Analysis of these reports revealed that the most frequently omitted training step was the restating and reviewing of family goals. For the first ten training sessions evaluated, 80% of the respondents indicated satisfaction with the training and indicated they would recommend the training to others. Twenty-seven training sessions showed continued satisfaction, particularly with the family stories and the co-training model which featured a parent and professional paired together. Results of these post-training evaluations were used to revise the family stories, family story activities and content objectives. These revisions resulted in a closer alignment among the family goals, family story activities, and content objectives subsumed under ten content areas.

  1. Summary

    The Curriculum Project demonstrated that an early intervention curriculum comprised of family-centered activity-based activities can successfully reflect a shared expertise perspective. As conceptualized, to be effective, the Curriculum Project family story activity-based philosophy must be placed at the core of the curriculum. Mutual help and collaborative efforts of parents and professionals made the training model “work.”
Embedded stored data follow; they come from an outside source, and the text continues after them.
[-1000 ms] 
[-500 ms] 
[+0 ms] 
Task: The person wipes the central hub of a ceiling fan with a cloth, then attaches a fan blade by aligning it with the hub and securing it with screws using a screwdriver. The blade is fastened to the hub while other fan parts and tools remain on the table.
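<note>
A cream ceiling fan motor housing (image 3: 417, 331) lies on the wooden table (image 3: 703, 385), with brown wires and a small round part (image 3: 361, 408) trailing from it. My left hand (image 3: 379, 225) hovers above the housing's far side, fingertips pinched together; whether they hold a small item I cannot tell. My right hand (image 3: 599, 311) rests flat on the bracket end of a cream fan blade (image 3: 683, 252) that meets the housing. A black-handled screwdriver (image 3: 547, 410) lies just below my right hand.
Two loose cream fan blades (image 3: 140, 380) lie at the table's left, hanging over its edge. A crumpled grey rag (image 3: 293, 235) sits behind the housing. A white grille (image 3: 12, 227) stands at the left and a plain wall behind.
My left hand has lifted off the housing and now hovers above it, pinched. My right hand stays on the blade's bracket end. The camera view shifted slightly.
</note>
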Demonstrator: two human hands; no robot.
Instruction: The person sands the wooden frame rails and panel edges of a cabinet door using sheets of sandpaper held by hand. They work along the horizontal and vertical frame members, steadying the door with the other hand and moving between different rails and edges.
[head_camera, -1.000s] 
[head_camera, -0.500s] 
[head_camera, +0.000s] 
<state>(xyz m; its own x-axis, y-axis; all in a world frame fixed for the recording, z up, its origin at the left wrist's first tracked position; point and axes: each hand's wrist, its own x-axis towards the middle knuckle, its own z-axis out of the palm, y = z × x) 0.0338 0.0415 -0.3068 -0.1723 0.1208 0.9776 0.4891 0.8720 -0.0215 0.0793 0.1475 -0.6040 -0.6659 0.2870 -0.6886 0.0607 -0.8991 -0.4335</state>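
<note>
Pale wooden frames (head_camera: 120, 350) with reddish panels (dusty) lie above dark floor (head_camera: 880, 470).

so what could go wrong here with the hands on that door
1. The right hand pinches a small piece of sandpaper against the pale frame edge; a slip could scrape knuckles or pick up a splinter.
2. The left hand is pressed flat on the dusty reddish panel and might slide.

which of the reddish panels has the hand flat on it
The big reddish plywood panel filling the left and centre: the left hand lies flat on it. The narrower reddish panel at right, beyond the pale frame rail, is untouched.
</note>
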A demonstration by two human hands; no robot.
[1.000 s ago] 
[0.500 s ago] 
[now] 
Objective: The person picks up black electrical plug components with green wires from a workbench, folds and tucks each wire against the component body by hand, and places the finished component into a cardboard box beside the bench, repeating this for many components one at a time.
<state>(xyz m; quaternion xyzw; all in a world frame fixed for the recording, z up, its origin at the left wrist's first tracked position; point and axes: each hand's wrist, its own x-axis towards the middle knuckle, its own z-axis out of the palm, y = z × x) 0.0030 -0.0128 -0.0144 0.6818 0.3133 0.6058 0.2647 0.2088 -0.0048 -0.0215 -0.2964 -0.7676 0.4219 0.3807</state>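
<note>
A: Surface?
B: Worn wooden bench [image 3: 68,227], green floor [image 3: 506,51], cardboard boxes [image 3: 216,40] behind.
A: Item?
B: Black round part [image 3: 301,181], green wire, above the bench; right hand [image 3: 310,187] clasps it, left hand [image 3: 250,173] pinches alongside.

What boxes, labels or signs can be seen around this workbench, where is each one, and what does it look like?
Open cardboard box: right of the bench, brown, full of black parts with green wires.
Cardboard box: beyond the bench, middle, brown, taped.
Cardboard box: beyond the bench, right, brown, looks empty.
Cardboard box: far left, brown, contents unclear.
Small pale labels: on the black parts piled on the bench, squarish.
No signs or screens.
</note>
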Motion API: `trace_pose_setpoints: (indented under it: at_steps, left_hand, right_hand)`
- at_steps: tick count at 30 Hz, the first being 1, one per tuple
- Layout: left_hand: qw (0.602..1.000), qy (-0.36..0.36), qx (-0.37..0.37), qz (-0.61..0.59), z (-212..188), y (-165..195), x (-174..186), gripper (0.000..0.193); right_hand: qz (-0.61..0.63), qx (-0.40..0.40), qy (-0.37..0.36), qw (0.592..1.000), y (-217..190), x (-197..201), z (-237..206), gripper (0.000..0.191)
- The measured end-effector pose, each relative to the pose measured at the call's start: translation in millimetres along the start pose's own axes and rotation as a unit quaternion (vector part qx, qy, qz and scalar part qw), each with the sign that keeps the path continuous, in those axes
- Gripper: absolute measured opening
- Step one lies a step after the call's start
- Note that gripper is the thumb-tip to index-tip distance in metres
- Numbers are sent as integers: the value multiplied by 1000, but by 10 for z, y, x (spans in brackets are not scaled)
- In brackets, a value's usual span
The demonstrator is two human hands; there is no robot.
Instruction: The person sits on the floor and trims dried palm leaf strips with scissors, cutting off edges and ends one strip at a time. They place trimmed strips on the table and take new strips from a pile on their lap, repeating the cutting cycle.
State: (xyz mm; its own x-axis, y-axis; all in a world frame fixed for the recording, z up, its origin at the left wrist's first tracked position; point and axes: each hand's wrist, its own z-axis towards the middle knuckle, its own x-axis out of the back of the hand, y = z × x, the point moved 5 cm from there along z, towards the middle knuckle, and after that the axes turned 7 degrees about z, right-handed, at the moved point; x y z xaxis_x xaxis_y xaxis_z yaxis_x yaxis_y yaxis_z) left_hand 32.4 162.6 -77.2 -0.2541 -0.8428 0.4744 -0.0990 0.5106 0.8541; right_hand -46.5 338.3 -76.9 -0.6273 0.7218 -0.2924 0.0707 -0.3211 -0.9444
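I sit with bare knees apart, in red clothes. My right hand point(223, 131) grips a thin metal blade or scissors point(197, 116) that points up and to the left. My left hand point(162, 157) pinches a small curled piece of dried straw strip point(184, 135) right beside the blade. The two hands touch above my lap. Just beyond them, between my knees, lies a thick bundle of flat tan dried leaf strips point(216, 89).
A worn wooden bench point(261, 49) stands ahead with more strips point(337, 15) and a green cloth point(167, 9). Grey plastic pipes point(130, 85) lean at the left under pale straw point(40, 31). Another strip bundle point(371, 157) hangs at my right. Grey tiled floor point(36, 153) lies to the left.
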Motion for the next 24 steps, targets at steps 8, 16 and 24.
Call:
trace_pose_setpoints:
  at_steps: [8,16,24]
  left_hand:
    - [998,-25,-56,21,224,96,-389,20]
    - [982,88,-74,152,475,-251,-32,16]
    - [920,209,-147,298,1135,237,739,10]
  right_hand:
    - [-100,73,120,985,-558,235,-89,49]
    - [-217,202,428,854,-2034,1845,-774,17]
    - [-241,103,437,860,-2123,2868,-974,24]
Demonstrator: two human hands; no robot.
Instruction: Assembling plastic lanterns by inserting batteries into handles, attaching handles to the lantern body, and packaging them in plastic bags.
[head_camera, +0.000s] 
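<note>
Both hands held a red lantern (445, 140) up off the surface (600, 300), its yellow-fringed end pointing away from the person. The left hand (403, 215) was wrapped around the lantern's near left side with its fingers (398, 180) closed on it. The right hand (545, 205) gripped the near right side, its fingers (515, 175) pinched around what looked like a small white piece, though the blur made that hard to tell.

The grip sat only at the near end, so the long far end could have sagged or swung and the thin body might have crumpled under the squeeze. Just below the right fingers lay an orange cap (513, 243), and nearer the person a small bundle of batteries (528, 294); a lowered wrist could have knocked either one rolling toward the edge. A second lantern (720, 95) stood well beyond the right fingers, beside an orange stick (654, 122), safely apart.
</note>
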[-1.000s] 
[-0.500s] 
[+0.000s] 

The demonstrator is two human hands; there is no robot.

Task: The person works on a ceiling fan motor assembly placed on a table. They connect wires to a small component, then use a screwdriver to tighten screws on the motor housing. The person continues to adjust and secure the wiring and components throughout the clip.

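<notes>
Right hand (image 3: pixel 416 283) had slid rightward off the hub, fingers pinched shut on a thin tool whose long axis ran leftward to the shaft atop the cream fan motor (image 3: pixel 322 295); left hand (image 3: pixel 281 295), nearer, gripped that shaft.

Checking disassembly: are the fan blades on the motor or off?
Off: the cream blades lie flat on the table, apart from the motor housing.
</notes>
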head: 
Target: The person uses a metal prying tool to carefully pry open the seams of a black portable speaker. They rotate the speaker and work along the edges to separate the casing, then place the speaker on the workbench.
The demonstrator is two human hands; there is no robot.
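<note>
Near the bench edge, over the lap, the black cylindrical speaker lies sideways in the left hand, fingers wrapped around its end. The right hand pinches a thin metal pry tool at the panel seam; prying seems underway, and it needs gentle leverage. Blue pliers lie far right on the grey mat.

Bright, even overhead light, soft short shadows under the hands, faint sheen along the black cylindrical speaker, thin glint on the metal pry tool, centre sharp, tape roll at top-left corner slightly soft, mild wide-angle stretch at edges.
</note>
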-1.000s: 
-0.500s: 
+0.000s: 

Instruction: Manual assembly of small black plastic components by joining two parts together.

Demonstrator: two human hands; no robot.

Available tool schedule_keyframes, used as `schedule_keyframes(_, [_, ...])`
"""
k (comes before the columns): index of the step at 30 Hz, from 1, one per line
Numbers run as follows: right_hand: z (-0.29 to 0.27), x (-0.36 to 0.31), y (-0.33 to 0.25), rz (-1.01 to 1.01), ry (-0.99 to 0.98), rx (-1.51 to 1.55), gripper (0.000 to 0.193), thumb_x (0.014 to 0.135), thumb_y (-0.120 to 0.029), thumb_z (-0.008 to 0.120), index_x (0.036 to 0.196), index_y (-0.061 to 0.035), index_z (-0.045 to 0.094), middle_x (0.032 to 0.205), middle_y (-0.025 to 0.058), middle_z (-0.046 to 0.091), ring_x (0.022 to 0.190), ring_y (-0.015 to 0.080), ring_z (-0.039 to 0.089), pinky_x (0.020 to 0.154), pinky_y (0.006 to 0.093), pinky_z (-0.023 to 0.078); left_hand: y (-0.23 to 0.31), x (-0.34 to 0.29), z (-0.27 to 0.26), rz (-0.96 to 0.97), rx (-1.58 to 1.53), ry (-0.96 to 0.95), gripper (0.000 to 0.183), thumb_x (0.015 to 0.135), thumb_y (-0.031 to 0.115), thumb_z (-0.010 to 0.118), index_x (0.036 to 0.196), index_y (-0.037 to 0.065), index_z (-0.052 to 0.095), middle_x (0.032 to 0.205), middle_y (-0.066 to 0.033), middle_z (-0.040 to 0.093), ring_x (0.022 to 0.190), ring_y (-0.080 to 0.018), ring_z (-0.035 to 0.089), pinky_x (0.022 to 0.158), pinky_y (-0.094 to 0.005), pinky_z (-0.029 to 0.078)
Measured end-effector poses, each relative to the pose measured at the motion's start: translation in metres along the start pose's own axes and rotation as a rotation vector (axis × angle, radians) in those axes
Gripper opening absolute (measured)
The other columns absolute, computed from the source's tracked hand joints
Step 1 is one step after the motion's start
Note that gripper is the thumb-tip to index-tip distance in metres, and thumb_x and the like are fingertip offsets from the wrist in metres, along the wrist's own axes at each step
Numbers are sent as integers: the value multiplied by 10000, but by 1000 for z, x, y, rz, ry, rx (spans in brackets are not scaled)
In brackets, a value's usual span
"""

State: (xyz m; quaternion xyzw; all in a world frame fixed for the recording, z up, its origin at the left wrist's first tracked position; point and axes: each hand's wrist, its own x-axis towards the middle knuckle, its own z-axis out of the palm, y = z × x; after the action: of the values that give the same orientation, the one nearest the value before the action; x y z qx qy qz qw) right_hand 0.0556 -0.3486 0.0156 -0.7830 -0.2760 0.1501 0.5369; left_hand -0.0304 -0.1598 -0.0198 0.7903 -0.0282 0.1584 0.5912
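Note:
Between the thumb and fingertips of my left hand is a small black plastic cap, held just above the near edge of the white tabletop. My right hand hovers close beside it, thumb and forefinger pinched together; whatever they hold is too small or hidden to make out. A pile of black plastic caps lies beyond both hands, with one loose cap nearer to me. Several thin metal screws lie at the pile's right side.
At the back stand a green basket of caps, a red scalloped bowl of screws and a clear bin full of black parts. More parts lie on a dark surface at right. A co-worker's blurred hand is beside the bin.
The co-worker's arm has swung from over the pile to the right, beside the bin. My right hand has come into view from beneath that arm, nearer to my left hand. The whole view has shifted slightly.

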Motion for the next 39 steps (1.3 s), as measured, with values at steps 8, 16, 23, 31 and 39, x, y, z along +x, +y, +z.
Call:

    The field testing yielded identifiable conditions and curriculum elements to maximize successful implementation of the curriculum. They are as follows:
  2. Co-trainers need to be provided in advance with clearer guidelines explaining how to conduct the session. The manual should instruct trainers to review directions in advance of training and emphasize the importance of following the suggested activity steps. These guidelines should be designed to encourage participants to demonstrate their personal knowledge base. Participants need to be informed that they are both consultants and consultees in the action of each activity.
  3. Accompanying materials, which consist of handouts, need to be clearly labeled and easily cross-referenced to facilitate use during training.
  4. The content objectives for each activity must be repeated and summarized by the training participants at the end of the session.
  5. Consistent with maximum university classroom clock hours, the training sessions should not exceed three hours. Six 3-hour training blocks should be acceptable based on the results of the field testing. Informal feedback obtained from participants of longer training sessions indicated that the amount of content delivered and amount of participant interaction required with the content needs to be contained in a 3-hour or less time block.
  6. Clearly label and paginate all handouts for easy referencing.
  7. Advise trainers to refrain from discussing their confusion or dissatisfaction with some activity components during the training session.
  8. Emphasize to the trainers the importance of adequate advance preparation and/or provide an easy-to-follow sequential guide sheet.
  9. The objectives need to be reviewed before the activity is initiated.